Condoms, Chlamydia and Cunnilingus: What Should Sex Ed Really Be About?


While sexual education in schools has traditionally been biologically focused (think condoms and chlamydia!), concepts like sexual identity, relationships and pleasure have been considered outside the domain of official curriculums. Although there is a growing push to discuss respectful relationships and gender diversity, there are still massive inconsistencies in how sexual education content is delivered between states, privately funded schools and teachers. With many young people exposed to messages about sex, relationships and gender roles from trashy (but oh so addictive) TV or an incognito window on Pornhub, what should the role of health professionals be in promoting positive sex and dispelling myths? Join Medfem for a lively discussion about what sexual education should be about and find out how porn, gender equity and the female orgasm are related! We will hear from three clinicians who have used use clinical practice, teaching, research, media engagement and political lobbying to promote better sexual education.


Dr Sally Cockburn

Dr Sally Cockburn is a practising GP and Media Health commentator. Her passion is achieving better patient outcomes through improving health literacy and advocacy for systemic change. She has long been a champion of patient centred care particularly for sensitive issues. She is best known through her 30 year media career, as current host of radio program “Talking Health” on 3AW and before this, “Pillowtalk” on Fox FM. However, Sally has also been active behind the scenes, sitting on many boards and committees and in medical education, most recently, the Victorian Voluntary assisted Dying Review board. Sally strongly upholds the notion of patient autonomy but recognises the need to protect the vulnerable. This fuelled her drive to recently complete a Masters of Health and Medical Law in her 50s! Sally is an inductee in the Victorian Women’s Honour Roll and a recipient of the distinguished alumni service award from Monash University.

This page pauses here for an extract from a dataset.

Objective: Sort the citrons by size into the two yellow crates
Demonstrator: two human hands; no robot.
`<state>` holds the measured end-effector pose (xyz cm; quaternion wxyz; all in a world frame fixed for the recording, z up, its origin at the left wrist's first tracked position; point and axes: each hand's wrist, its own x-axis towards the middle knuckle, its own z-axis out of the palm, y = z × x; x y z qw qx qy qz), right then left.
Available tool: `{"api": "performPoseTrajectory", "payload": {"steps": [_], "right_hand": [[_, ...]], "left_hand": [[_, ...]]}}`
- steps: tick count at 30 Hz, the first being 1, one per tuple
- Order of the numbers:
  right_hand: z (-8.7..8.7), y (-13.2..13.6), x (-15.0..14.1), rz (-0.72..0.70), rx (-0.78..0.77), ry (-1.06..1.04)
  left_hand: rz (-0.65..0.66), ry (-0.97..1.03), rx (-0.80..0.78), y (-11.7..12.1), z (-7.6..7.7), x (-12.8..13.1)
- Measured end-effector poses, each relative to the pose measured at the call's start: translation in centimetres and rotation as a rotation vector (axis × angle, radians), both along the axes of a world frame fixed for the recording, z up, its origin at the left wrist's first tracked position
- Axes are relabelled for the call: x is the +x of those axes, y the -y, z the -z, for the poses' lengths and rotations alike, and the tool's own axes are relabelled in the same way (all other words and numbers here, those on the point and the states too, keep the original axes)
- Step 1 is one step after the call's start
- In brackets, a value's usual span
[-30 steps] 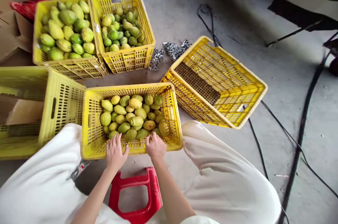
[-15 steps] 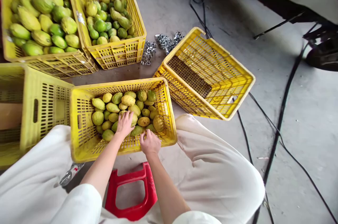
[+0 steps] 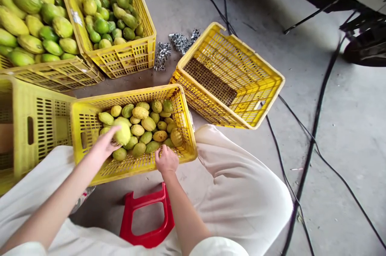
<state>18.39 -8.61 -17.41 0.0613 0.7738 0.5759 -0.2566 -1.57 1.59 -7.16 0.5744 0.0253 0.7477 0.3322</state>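
Note:
A yellow crate [image 3: 90, 127] of several small yellow-green fruits stands on the floor between my knees. My left hand [image 3: 104, 147] is closed round one pale green fruit [image 3: 123, 133], held just above the pile at the crate's left side. My right hand [image 3: 166, 159] grips the crate's near rim, fingers curled over the edge beside the fruits.
An empty yellow crate [image 3: 265, 75] lies tilted to the right. Two crates of green fruit [image 3: 126, 57] [image 3: 54, 75] stand behind, another crate [image 3: 45, 115] on the left. A red stool [image 3: 147, 216] is under me. Black cables [image 3: 310, 143] and metal clips [image 3: 177, 43] lie on the concrete floor.
My left hand reached into the pile, took one fruit and lifted it toward the left. My right hand has stayed on the rim. The view has shifted right and down.

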Motion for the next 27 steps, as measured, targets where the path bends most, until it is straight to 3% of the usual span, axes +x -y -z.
{"api": "performPoseTrajectory", "payload": {"steps": [1,4,7,11,16,20,23,27], "right_hand": [[0.0,0.0,0.0,0.003,-0.006,0.001],[-0.2,-0.1,0.1,0.006,-0.028,0.005],[-0.4,-0.2,0.3,0.002,-0.047,0.008],[-0.7,-0.4,0.3,0.009,-0.097,0.027],[-2.0,-0.7,0.2,0.013,-0.199,0.048],[-2.0,-4.3,1.2,-0.011,-0.286,0.046],[0.6,-9.8,2.1,-0.045,-0.259,0.099],[6.1,-16.1,2.8,-0.149,-0.327,0.147]], "left_hand": [[-0.079,0.027,-0.081,-0.3,-2.3,-0.9],[-0.205,-0.040,0.000,-0.9,-7.9,-2.6],[-0.313,-0.059,0.042,-1.0,-10.5,-2.9],[-0.457,0.051,0.025,-1.2,-10.6,-2.5],[-0.506,0.123,0.054,-1.3,-10.6,-2.9],[-0.561,0.119,0.057,-1.0,-10.9,-3.7],[-0.561,0.078,0.069,-0.7,-11.0,-4.1],[-0.542,0.009,0.044,-0.3,-11.3,-4.5]]}}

She is also a survivor of a near fatal massive pulmonary embolism last year and is now a vocal ambassador for prevention and early recognition of thromboembolic disease.

Dr Anita Elias

Dr Anita Elias is a medical practitioner and psychotherapist, specialised and working in Sexual Medicine and Sexual and Relationship Therapy for over 20 years. She attained the inaugural Fellowship of the European Committee of Sexual Medicine in 2012. She is head of the Sexual Medicine and Therapy Clinic at Monash Health, works in the Psychosexual Service at The Women’s Hospital and in private practice. She is a senior lecturer at Monash and Melbourne Universities, as well as educating health practitioners and the community in sexual issues.

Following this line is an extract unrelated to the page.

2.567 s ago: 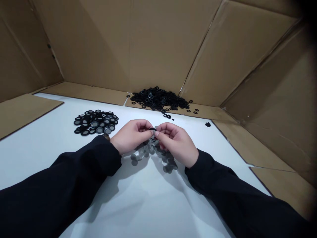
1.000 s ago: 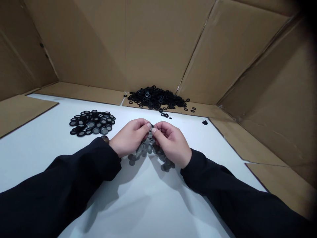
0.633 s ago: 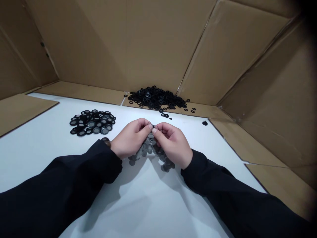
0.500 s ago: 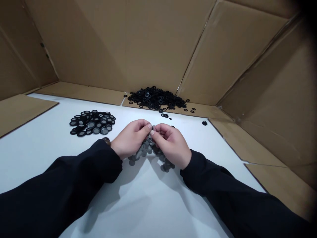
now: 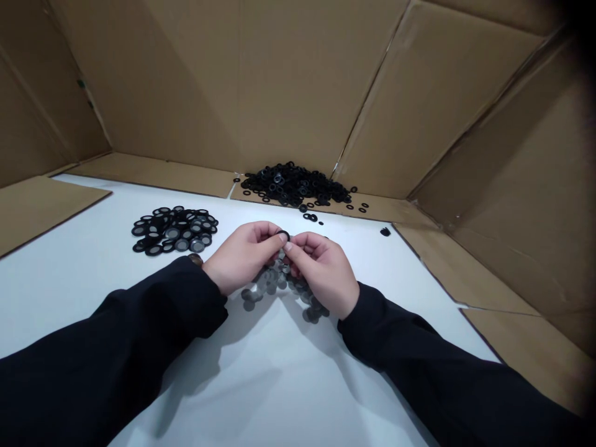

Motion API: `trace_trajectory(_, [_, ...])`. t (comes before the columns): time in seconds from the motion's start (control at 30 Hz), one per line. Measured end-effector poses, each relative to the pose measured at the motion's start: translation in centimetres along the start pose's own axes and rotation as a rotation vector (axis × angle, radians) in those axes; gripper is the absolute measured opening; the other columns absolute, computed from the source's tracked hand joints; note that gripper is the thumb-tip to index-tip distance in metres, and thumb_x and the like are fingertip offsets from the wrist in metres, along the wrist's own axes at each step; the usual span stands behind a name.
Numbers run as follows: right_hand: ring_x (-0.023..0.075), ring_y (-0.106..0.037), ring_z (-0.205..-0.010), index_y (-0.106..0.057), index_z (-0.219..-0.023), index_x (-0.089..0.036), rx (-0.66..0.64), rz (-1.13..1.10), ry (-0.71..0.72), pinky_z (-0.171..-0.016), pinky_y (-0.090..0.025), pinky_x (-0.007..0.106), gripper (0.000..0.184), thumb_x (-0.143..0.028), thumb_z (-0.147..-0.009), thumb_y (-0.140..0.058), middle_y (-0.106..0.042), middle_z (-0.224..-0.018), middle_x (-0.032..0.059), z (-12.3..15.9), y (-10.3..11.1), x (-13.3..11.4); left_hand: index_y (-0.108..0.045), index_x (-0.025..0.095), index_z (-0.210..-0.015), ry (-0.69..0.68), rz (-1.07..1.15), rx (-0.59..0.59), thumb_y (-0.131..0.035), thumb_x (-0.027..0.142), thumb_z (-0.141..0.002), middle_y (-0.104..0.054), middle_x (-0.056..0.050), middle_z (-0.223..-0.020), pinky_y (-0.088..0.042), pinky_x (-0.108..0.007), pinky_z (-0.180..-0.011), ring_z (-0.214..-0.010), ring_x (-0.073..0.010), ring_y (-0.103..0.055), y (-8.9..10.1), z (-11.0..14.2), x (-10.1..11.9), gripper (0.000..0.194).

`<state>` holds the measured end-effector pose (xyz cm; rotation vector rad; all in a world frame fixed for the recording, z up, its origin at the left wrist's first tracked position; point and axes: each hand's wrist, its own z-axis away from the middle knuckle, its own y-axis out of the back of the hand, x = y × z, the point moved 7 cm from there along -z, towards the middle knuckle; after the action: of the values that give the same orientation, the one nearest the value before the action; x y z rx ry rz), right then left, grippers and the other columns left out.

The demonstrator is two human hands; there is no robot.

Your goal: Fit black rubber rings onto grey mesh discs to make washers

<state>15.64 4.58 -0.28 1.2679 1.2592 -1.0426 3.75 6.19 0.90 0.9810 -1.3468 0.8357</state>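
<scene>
My left hand (image 5: 249,254) pinches a black rubber ring (image 5: 285,235) between thumb and fingers. Its dark rim shows beside the left thumb. My right hand (image 5: 323,267) is closed against the ring's right side, thumb tip on it, so both hands hold it together. Whether a disc sits inside the ring is hidden by the thumbs. Beneath the hands lies a pile of small grey round discs (image 5: 267,282), partly covered by them. Left of my left hand rests a heap of black rings with grey discs in their centres (image 5: 172,233).
A large pile of black rubber rings (image 5: 291,184) lies at the back on a cardboard strip. Loose rings (image 5: 310,217) lie just in front of it. A small black clump (image 5: 385,231) sits on the right. Cardboard walls (image 5: 288,81) enclose the white table (image 5: 233,397).
The ring between my fingers has turned, and more of its black rim shows above the left thumb. My left wrist has shifted slightly left; the piles look the same.
</scene>
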Motion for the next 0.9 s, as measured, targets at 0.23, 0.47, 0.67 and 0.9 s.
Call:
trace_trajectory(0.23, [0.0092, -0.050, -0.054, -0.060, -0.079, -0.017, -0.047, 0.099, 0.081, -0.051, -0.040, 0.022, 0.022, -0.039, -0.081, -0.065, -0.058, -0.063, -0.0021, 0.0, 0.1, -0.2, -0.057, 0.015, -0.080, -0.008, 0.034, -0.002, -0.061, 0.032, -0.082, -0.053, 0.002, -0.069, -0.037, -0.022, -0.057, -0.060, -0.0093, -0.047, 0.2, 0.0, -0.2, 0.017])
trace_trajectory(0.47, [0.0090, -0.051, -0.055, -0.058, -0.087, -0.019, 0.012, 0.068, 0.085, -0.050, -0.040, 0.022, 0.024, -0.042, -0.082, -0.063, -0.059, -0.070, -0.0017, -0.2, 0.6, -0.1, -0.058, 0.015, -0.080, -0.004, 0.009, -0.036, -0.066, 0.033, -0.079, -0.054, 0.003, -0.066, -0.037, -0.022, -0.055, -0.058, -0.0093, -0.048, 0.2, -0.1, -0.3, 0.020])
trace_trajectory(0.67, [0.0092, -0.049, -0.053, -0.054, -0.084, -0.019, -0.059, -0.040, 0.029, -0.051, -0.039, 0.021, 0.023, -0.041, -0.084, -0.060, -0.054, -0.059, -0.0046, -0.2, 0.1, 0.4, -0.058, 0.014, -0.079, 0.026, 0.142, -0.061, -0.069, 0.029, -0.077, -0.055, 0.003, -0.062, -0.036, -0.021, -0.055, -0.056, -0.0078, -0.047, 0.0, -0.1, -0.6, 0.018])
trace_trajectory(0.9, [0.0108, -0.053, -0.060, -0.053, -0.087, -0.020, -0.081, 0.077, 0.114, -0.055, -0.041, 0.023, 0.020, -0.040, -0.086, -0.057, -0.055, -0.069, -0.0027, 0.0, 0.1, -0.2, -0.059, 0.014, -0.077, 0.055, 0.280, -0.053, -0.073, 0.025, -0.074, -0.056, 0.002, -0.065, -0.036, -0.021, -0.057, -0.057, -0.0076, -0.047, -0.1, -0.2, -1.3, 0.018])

Associate Professor Melissa Kang

A/Prof Melissa Kang’s passion for working with and for young people has defined her career. She is an academic, a clinician, and an advocate. She is Associate Professor in Public Health at The University of Technology Sydney, and a Clinical Associate Professor in the Department of General Practice at the Sydney Medical School Westmead. Melissa’s research has taken a population health approach, with major projects exploring access to health care, health system navigation, young people’s sexuality and sexual health. She was also the medical writer for Dolly magazine’s ‘Dolly Doctor’ column from 1993 until the magazine closed in 2016. Melissa is currently President of the Australian Association for Adolescent Health.